The true magin of this mausoleum is appreciated in the ambulatory around the shrine. The stone trellis work is simply brilliant. Entire arches are fill with them in many exquisite designs. Pillars carry the weight of the roof beams. The weight of the central dome does not fall on these pillars. Thus the outer walls of the ambulatory need not be solid. They are largely made of stone trellis work.

The top curve of the arch is separated from the rest by a row of floral motif. The points of these flowers delicately connect the two and with each other. Looking at it from within in silhouette, it appears the arch is floating delicately over its base. It is of stone but it stands with this incredible lightness.

In Mughal India

Mian Tansen was a musician and composer in the court of Akbar. He has done much for Hindustani classical music including the discovery of raagas that even today bear his name. Mian-ki-Todi and Mian-ki-Malhar are examples. Close to the mausoleum of Mohammed Ghaus is the tomb of Tansen. The tomb is within a simple pillared hall. A tamarind tree grows nearby. It is said that credible singers would chew its leaves for a sweet voice.

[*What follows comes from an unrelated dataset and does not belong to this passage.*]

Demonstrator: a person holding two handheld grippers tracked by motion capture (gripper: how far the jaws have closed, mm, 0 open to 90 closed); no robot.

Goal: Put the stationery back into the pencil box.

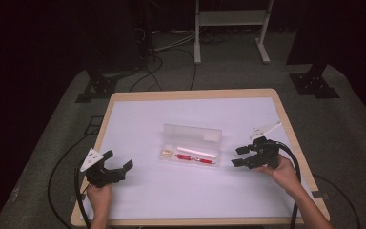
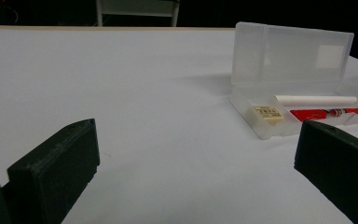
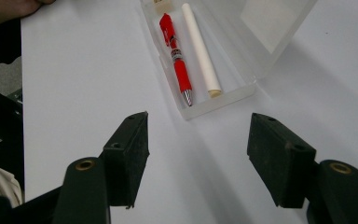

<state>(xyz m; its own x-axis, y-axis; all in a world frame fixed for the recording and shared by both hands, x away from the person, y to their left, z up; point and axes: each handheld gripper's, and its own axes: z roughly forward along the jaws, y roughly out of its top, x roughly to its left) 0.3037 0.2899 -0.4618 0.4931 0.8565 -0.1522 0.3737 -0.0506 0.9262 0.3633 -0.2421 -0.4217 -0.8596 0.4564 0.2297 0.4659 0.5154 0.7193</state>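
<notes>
A clear plastic pencil case [image 1: 190, 145] lies open at the middle of the white table top [image 1: 138, 119], its lid standing upright. Inside it rest a red pen [image 3: 177, 60], a white stick [image 3: 200, 46] and a small eraser [image 2: 268, 114]. My left gripper [image 1: 120, 161] sits at the table's front left, jaws open and empty, pointing toward the case [image 2: 298, 79]. My right gripper [image 1: 239, 156] is just right of the case, open, with nothing between its jaws [image 3: 198, 140]; the case's near end [image 3: 214, 100] lies a short way ahead of it.
The table's wooden rim [image 1: 286, 119] frames the white surface. Black cables trail from both grippers off the front edge. A white metal stand [image 1: 231, 28] and dark tripod feet [image 1: 314, 83] stand on the grey floor behind the table.
</notes>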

Last night was the start of Tansen Samaroh 2009. A series of musical recitals are part of this event that goes on for a few days. Finishing an early dinner, I came back here to catch a few recitals.

First was a recital of Raag Bhupali on the Rudra Veena, a large instrument with double thumba. The next was vocals in the Dhrupad style. This was followed by vocals again in the style of the Gwalior gharana, one of the renowned schools of Hindustani classical music. While he sang beautifully, he also openly critized the Dhrupad style that had preceded his performance.

‘Sangeet to pyar ka mamla hai, mara mari ka nahi,’ he hinted. Dhrupad style is characterized by forceful sounds, jerky and unrefined. It is a difficult style for both performers and listeners. I found it difficult to appreciate but there were definite moments of brilliance in the Dhrupad performance. It has sparked in me a desire to get to know this style better.

The real magin of last evening was the ambience pervading the chill air. Tansen’s tomb was lit up in the background. The tamarind tree shook its leaves in a light breeze. The mausoleum of Mohammed Ghaus loomed in the darkness behind. A respectable gathering of music lovers of Gwalior sat on cotton-filled mattressed spread out under a colourful shamiana. The noise of modern world was lost in this scene of Mughal India.